[TASK STATEMENT] Copy nothing but the lines below running from the line containing "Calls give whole" through the line containing "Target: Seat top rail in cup", both end lines included.

[DATA FOR THIS TASK]

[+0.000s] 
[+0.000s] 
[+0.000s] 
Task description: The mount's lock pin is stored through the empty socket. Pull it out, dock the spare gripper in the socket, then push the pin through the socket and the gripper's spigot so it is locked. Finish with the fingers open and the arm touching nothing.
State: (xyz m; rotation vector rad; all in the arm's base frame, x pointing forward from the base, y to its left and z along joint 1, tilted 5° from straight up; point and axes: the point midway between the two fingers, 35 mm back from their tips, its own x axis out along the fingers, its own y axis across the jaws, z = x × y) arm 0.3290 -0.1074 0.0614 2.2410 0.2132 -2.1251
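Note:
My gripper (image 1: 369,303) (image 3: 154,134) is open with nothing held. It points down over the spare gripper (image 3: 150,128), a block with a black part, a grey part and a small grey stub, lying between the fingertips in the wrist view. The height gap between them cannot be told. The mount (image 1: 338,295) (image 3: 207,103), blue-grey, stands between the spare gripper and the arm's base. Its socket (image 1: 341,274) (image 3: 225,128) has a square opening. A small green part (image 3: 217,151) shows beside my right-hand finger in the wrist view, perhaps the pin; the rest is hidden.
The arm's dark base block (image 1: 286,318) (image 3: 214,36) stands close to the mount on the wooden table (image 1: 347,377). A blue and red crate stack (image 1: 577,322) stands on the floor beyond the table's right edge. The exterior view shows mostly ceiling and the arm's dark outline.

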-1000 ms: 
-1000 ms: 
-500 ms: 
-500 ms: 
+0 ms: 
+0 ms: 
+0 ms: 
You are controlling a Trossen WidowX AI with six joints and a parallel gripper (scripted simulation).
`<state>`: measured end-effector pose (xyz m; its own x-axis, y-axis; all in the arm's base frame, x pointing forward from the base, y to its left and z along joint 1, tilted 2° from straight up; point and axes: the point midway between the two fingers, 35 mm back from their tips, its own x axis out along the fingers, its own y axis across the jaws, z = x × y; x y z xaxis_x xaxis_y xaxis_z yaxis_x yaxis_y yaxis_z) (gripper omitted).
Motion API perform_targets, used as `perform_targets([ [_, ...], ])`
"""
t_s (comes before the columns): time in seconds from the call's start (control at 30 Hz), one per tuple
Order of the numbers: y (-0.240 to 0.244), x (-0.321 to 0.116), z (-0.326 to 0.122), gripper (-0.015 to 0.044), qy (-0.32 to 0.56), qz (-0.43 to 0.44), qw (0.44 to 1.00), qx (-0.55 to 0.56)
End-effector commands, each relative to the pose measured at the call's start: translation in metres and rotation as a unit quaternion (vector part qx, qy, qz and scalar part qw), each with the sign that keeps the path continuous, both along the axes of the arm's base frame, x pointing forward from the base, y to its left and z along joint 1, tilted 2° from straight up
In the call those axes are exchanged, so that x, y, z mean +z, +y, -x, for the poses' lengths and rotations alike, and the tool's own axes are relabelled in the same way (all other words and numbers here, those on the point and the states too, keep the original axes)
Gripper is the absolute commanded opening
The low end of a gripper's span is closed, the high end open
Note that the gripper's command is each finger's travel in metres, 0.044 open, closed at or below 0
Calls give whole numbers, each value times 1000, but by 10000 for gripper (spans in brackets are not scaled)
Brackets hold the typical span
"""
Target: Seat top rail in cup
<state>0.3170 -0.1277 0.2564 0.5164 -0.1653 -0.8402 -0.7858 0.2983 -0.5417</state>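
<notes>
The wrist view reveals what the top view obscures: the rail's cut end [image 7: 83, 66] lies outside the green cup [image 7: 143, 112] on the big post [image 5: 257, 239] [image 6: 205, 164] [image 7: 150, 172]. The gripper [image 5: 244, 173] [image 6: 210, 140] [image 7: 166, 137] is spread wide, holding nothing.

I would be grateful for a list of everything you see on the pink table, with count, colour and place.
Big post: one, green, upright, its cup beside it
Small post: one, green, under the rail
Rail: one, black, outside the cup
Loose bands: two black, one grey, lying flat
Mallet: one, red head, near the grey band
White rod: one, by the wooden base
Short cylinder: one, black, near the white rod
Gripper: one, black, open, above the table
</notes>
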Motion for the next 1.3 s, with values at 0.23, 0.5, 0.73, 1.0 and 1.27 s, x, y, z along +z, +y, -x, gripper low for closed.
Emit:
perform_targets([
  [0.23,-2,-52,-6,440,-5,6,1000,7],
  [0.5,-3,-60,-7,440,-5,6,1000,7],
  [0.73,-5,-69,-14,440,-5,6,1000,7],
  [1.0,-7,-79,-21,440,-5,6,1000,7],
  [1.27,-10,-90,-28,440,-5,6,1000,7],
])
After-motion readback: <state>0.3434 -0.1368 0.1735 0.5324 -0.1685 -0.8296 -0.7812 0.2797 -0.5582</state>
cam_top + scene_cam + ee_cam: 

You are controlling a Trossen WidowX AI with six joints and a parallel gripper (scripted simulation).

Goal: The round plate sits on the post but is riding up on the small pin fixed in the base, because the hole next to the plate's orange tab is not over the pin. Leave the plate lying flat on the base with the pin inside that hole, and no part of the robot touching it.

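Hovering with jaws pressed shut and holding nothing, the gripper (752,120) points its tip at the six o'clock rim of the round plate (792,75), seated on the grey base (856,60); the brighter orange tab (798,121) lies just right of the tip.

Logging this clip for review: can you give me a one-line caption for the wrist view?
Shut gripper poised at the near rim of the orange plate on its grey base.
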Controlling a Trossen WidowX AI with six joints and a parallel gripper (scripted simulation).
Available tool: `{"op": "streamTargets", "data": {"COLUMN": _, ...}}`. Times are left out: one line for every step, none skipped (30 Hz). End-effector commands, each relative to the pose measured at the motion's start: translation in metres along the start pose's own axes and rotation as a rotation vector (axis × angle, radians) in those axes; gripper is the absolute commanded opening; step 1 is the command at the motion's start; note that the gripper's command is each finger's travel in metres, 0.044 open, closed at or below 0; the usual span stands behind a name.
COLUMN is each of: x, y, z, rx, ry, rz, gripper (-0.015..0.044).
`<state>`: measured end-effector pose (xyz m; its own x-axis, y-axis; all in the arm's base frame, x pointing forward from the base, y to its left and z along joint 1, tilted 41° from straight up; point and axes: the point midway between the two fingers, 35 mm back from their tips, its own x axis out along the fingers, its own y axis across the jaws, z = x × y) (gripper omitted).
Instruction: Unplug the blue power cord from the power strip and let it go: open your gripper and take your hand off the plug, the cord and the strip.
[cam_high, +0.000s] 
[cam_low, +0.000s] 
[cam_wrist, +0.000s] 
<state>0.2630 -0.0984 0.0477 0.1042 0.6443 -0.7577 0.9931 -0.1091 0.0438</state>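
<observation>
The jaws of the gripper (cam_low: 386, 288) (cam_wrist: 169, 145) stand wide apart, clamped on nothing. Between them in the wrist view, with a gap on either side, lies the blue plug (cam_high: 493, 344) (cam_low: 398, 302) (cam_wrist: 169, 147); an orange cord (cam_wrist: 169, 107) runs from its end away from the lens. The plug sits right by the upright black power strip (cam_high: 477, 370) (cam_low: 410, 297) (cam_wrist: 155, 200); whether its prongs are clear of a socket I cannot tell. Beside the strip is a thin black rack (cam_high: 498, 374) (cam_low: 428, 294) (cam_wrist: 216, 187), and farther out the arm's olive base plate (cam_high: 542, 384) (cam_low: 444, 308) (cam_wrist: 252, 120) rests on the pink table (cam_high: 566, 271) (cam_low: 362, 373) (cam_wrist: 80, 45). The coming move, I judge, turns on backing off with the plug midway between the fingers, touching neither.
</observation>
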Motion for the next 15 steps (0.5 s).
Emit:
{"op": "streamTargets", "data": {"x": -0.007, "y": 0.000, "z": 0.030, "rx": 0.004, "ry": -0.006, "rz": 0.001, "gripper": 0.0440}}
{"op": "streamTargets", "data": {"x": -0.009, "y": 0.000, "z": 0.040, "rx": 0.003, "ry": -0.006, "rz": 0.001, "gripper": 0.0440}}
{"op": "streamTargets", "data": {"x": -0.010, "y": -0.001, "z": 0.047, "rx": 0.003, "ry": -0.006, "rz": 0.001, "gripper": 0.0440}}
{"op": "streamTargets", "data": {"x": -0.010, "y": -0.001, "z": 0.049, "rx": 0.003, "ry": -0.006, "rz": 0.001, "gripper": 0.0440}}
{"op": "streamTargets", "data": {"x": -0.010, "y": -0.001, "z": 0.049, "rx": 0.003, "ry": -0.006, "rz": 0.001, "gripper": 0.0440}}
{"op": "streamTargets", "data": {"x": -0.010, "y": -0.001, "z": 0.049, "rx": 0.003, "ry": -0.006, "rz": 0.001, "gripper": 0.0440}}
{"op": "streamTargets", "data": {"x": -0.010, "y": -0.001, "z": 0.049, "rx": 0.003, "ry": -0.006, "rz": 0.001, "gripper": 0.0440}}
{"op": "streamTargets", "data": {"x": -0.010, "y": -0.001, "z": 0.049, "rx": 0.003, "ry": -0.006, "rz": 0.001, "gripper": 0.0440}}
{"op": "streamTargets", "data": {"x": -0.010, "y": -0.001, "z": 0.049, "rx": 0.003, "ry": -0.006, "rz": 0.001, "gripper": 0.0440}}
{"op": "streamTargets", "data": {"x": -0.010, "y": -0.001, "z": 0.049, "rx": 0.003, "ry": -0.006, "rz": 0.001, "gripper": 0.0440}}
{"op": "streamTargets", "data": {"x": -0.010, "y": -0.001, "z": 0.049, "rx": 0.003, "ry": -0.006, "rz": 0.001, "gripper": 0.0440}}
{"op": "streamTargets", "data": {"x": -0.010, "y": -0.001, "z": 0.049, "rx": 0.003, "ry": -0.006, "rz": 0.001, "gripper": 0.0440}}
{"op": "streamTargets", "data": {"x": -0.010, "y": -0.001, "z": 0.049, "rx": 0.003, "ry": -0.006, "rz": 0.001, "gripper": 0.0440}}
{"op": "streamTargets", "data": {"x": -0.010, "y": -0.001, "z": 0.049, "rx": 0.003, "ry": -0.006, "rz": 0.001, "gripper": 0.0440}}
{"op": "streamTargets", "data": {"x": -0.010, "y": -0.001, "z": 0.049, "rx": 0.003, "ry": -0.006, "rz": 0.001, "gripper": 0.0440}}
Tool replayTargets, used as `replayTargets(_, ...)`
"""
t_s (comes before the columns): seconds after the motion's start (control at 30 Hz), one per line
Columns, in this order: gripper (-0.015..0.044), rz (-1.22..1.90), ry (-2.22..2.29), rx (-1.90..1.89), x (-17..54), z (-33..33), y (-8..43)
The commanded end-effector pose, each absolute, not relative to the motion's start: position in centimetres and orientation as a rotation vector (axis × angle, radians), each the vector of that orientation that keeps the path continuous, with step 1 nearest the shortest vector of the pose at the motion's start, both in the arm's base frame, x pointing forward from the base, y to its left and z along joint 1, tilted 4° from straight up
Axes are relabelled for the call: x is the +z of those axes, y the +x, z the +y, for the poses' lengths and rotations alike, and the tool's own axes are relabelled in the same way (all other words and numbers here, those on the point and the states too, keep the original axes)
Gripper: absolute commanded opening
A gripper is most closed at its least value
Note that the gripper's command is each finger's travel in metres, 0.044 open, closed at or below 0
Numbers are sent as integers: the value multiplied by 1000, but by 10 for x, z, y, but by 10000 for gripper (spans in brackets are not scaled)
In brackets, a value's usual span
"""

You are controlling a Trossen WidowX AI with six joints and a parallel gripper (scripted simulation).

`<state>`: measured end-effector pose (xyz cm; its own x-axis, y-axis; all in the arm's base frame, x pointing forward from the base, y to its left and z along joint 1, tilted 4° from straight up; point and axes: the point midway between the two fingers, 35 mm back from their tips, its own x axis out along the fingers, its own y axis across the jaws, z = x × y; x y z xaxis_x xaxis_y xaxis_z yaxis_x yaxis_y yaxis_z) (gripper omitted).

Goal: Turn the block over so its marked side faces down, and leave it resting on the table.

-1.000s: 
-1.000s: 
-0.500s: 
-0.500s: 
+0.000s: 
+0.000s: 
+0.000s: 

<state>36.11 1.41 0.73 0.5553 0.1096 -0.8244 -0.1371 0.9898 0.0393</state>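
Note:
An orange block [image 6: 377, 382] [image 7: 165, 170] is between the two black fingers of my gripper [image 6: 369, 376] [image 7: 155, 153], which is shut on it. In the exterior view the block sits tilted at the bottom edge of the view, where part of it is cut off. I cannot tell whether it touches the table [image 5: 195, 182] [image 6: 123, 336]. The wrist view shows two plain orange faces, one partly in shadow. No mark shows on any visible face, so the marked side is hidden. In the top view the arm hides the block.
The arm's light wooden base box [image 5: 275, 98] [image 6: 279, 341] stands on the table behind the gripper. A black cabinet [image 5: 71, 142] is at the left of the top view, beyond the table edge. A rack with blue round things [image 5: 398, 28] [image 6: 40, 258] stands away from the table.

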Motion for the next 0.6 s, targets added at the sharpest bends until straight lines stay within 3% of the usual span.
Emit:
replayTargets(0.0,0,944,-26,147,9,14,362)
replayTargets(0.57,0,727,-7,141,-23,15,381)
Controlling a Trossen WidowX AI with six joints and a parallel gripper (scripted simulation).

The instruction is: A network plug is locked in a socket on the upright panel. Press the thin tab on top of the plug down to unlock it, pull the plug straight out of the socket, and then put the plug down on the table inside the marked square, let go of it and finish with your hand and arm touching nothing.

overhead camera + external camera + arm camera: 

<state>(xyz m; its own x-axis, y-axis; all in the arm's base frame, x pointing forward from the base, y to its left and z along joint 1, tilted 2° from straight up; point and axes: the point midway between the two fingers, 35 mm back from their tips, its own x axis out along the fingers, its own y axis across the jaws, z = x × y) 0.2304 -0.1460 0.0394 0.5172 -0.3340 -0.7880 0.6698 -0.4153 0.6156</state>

[TASK ANSWER]
Calls give whole numbers, each value times 1000, but by 10000 for gripper (spans in brackets are not scaled)
Brackets hold the typical span
"""
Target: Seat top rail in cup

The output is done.